In [2]:
"""
Exercise 1: Agents and Environments
"""
import random
from enum import Enum
from typing import Tuple

class Location(Enum):
    A = "A"
    B = "B"

class Status(Enum):
    CLEAN = "Clean"
    DIRTY = "Dirty"

class Action(Enum):
    LEFT = "Left"
    RIGHT = "Right"
    SUCK = "Suck"
    NOOP = "NoOp"

class VacuumEnvironment:
    """Simple two-location vacuum environment"""
    def __init__(self):
        self.locations = {Location.A: Status.DIRTY, Location.B: Status.DIRTY}
        self.agent_location = Location.A
        self.performance = 0
        self.time_steps = 0
    
    def percept(self) -> Tuple[Location, Status]:
        """Return current percept: [Location, Status]"""
        return (self.agent_location, self.locations[self.agent_location])
    
    def execute(self, action: Action):
        """Execute action and update environment"""
        self.time_steps += 1
        
        if action == Action.SUCK:
            if self.locations[self.agent_location] == Status.DIRTY:
                self.locations[self.agent_location] = Status.CLEAN
                self.performance += 10  # Reward for cleaning
        elif action == Action.LEFT:
            self.agent_location = Location.A
            self.performance -= 1  # Cost of movement
        elif action == Action.RIGHT:
            self.agent_location = Location.B
            self.performance -= 1  # Cost of movement
    
    def is_clean(self) -> bool:
        return all(status == Status.CLEAN for status in self.locations.values())
    
    def __str__(self):
        return f"[{self.locations[Location.A].value}] Agent@{self.agent_location.value} [{self.locations[Location.B].value}] | Perf: {self.performance}"

# Demonstration
print("="*70)
print("EXERCISE 1: Agent-Environment Interaction")
print("="*70)

env = VacuumEnvironment()
print(f"\nInitial state: {env}")
print(f"Current percept: {env.percept()}")
print("\nExecuting actions manually:")

# Manual action sequence
env.execute(Action.SUCK)
print(f"After SUCK: {env}")

env.execute(Action.RIGHT)
print(f"After RIGHT: {env}")

env.execute(Action.SUCK)
print(f"After SUCK: {env}")

print(f"\nFinal Performance: {env.performance}")
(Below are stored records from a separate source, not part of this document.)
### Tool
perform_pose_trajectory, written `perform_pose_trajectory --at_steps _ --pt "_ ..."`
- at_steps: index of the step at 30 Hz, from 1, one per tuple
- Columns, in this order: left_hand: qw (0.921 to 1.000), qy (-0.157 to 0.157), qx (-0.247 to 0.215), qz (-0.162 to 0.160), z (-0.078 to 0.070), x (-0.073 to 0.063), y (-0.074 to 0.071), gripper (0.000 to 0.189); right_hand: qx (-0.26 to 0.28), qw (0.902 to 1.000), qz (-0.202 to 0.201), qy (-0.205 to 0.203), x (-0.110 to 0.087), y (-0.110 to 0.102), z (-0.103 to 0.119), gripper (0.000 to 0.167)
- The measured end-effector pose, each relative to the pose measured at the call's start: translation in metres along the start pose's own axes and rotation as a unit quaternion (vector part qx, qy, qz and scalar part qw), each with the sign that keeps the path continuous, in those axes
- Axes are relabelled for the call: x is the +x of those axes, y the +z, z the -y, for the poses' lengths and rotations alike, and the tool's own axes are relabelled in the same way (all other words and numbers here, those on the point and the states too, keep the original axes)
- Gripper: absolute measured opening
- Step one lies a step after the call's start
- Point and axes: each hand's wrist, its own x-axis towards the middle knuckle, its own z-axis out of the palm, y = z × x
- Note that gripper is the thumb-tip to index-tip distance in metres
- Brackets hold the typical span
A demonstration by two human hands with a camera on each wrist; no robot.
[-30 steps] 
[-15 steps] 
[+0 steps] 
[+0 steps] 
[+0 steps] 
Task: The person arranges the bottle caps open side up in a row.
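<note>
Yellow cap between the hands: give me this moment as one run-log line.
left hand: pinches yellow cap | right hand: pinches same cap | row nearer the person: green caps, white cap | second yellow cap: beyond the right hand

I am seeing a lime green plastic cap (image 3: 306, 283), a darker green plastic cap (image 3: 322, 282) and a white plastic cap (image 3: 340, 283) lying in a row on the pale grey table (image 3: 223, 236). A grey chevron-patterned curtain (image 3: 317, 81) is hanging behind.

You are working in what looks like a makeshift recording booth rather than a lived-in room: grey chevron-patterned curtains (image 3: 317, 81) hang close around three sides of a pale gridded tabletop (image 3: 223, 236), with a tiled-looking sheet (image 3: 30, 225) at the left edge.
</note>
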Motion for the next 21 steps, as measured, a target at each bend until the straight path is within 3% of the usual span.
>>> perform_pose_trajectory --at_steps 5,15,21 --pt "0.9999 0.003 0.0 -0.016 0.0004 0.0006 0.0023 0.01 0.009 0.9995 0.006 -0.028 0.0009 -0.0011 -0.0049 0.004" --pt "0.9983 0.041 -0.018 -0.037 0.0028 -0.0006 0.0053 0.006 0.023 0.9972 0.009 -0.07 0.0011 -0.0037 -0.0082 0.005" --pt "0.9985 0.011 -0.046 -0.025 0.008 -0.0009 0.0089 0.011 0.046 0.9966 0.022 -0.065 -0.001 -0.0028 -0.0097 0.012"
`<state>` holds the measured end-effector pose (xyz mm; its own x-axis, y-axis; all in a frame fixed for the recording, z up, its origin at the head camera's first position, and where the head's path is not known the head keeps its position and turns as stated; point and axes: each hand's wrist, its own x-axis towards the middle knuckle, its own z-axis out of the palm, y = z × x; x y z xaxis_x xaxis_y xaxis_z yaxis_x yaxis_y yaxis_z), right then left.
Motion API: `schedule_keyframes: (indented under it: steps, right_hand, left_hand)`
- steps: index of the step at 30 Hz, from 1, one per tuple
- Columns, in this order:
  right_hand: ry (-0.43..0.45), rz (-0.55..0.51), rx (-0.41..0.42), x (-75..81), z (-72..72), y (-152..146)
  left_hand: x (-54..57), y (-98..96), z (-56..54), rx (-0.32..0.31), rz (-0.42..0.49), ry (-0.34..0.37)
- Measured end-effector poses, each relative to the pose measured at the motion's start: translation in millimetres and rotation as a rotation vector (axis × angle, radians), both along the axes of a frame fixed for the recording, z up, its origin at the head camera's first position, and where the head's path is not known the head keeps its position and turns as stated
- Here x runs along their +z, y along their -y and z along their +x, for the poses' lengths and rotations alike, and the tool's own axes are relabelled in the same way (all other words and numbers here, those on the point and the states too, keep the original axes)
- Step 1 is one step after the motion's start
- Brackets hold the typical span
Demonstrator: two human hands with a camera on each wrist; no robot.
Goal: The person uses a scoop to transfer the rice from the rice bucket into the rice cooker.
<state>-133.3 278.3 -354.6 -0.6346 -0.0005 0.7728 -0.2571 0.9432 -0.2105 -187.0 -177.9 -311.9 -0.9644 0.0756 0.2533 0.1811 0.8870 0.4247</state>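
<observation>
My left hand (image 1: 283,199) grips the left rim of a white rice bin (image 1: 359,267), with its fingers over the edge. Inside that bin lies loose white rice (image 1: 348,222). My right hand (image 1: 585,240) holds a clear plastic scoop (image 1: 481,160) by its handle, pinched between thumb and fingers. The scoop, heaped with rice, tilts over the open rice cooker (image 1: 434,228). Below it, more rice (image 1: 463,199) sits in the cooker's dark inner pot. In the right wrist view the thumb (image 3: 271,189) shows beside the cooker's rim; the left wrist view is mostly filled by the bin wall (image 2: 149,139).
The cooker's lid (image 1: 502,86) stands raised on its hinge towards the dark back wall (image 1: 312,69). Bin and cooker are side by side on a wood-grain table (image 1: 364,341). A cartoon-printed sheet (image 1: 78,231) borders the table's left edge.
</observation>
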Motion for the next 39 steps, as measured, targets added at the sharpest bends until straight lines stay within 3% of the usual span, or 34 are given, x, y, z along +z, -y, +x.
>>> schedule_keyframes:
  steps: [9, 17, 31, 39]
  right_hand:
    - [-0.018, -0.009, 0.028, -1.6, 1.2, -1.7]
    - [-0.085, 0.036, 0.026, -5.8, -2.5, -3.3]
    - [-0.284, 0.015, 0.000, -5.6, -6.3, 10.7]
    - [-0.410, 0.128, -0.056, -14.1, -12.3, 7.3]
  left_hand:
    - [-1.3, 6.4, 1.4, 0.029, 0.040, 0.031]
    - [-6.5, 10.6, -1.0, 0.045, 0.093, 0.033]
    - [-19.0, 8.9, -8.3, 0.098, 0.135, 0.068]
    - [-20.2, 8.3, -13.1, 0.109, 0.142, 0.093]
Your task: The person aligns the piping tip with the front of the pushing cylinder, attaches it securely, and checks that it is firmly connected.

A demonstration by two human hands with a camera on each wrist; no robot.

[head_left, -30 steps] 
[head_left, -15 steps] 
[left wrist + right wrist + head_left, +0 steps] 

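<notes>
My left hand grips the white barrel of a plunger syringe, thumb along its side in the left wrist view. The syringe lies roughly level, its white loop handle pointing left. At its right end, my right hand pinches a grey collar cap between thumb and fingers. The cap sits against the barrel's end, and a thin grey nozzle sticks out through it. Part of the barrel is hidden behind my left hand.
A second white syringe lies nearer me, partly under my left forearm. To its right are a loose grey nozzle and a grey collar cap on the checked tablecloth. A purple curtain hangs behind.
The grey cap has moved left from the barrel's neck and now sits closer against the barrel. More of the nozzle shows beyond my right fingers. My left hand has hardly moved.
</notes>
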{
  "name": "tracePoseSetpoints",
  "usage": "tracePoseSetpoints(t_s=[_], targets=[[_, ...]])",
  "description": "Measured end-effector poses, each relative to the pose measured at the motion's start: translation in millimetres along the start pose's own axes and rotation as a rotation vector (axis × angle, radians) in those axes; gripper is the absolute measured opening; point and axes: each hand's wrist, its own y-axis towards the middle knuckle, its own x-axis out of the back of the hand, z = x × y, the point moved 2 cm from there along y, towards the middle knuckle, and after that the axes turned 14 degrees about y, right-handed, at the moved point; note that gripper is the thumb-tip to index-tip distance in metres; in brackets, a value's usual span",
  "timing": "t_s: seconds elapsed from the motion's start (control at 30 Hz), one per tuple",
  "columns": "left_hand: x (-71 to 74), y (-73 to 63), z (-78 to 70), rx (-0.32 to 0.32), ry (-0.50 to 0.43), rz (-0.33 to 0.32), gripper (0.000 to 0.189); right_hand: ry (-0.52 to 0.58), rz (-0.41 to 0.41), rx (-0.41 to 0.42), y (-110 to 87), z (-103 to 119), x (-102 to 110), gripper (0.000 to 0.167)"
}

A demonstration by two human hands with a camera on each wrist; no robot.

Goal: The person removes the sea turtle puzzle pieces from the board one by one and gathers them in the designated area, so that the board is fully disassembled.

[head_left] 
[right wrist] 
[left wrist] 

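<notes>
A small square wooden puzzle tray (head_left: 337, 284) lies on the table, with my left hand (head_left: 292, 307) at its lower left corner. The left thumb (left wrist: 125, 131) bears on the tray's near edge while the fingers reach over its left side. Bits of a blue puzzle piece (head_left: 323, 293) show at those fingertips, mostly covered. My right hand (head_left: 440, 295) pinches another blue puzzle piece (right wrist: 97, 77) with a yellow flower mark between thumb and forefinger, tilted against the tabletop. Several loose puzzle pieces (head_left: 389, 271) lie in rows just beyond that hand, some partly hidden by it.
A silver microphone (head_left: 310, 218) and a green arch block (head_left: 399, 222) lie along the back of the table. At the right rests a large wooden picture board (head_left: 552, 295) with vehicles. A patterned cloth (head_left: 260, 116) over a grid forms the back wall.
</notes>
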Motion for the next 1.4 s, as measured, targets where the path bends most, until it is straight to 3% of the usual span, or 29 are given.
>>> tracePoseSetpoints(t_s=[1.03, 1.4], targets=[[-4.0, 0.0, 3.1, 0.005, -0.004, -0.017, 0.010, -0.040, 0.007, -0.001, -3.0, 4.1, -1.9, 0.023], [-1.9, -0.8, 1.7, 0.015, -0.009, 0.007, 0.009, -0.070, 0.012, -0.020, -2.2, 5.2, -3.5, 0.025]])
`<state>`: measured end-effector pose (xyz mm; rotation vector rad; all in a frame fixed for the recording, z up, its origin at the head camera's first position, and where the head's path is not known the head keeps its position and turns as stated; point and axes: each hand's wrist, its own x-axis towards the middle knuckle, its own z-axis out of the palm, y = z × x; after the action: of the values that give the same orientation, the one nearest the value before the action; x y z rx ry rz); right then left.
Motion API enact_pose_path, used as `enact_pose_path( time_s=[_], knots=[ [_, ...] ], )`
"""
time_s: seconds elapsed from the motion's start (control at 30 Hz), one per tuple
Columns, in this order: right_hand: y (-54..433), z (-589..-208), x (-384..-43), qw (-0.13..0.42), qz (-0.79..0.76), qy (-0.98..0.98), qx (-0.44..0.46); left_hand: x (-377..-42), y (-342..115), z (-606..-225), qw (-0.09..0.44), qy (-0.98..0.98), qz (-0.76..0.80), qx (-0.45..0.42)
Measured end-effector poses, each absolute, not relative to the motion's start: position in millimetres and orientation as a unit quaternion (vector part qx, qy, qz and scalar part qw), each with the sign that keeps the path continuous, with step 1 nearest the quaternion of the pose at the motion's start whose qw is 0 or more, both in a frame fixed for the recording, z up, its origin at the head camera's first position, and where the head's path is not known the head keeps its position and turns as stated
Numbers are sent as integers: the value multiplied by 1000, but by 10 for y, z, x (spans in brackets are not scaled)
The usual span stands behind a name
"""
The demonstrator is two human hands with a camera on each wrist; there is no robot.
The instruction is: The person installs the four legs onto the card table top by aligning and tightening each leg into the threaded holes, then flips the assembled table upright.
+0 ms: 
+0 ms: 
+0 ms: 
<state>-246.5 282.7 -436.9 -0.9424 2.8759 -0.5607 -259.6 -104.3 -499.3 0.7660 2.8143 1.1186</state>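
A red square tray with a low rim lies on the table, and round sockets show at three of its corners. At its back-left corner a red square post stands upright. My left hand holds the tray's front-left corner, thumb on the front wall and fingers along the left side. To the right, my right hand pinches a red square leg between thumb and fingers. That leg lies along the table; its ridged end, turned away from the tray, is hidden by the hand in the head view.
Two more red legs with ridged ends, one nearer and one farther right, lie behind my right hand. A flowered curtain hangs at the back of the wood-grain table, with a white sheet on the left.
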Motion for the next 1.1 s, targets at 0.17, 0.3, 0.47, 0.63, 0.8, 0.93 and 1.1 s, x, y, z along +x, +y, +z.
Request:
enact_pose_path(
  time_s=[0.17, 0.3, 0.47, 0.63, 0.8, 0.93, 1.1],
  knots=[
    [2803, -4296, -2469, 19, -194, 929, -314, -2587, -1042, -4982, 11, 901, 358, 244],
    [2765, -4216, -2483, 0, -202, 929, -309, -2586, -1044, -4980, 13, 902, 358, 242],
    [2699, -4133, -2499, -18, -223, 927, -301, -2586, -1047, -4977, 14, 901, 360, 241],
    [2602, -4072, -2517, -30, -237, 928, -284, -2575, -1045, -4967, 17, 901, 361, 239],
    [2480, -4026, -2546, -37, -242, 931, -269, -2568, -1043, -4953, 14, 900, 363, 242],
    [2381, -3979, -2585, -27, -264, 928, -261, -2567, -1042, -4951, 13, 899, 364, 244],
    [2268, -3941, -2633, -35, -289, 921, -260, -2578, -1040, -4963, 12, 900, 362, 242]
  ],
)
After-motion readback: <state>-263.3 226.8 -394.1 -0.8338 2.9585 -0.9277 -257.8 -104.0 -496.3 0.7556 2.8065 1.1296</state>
EXERCISE 1: Agent-Environment Interaction

Initial state: [Dirty] Agent@A [Dirty] | Perf: 0
Current percept: (<Location.A: 'A'>, <Status.DIRTY: 'Dirty'>)

Executing actions manually:
After SUCK: [Clean] Agent@A [Dirty] | Perf: 10
After RIGHT: [Clean] Agent@B [Dirty] | Perf: 9
After SUCK: [Clean] Agent@B [Clean] | Perf: 19

Final Performance: 19


1. ## What is the difference between the agent's percept and the full environment state? Consider what information is hidden from the agent.
    The full environment has two squares, and the squares have clean/dirty status. The percept only knows the status of the square it is currently on.


2. ## How does the performance measure influence what actions are "good"? What would/could happen if we changed the reward/cost values?
    If it cleans, it is rewarded. If it moves, it has a slight punishment. If the cost of moving was raised, especially if it was greater than the reward of cleaning, the agent might never move at all.